◆ WHAT TO PRODUCE: Working down the material below, reproduce exactly every line from the one containing "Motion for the" to the last line, and only those.

INPUT DATA: Begin

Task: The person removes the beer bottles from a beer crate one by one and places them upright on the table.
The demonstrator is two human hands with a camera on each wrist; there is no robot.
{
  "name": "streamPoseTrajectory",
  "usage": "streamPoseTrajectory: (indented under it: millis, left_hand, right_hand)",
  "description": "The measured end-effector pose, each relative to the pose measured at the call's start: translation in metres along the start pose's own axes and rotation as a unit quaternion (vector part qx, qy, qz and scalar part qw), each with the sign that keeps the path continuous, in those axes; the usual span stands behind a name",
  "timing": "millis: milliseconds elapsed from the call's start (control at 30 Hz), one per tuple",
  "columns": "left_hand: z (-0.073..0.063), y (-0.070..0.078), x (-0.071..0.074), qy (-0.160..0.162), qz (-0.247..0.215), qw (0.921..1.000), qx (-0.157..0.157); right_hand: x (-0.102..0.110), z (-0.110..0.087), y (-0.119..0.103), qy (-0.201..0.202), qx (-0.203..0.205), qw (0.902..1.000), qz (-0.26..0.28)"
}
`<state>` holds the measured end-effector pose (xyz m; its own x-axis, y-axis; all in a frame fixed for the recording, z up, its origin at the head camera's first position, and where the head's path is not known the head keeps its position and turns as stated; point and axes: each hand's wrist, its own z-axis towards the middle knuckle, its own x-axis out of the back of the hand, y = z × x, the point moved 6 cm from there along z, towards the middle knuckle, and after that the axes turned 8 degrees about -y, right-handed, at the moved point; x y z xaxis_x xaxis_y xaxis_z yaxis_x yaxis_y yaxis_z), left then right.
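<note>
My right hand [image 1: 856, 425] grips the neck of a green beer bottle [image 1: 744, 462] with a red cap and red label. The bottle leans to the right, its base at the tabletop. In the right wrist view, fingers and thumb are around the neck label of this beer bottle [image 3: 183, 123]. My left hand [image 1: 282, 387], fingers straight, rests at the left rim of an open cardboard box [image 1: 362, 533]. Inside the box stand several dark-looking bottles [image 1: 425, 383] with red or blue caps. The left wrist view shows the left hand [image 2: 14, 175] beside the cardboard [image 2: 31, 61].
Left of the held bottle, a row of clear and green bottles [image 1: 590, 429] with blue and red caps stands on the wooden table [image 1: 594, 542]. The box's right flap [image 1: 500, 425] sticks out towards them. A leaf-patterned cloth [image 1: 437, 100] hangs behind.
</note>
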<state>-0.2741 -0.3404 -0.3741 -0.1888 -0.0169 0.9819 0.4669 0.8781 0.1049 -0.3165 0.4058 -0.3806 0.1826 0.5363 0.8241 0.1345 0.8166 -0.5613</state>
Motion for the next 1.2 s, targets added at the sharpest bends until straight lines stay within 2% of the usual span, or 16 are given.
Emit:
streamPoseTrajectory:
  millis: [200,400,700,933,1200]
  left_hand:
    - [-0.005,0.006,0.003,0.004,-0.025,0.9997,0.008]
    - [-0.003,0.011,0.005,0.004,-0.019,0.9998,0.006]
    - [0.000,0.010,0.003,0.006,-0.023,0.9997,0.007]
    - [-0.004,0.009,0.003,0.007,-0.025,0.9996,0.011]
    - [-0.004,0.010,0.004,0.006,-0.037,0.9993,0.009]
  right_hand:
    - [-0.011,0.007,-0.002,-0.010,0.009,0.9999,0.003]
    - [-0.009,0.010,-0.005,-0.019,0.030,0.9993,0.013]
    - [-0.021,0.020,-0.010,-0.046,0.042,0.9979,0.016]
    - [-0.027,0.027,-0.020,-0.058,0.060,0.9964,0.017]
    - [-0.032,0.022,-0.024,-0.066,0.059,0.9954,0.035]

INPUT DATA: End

◆ FINISHED EXERCISE:
Motion for the next 1.2 s, targets added at the sharpest bends until straight lines stay within 2% of the usual span, or 16 are given.
Emit:
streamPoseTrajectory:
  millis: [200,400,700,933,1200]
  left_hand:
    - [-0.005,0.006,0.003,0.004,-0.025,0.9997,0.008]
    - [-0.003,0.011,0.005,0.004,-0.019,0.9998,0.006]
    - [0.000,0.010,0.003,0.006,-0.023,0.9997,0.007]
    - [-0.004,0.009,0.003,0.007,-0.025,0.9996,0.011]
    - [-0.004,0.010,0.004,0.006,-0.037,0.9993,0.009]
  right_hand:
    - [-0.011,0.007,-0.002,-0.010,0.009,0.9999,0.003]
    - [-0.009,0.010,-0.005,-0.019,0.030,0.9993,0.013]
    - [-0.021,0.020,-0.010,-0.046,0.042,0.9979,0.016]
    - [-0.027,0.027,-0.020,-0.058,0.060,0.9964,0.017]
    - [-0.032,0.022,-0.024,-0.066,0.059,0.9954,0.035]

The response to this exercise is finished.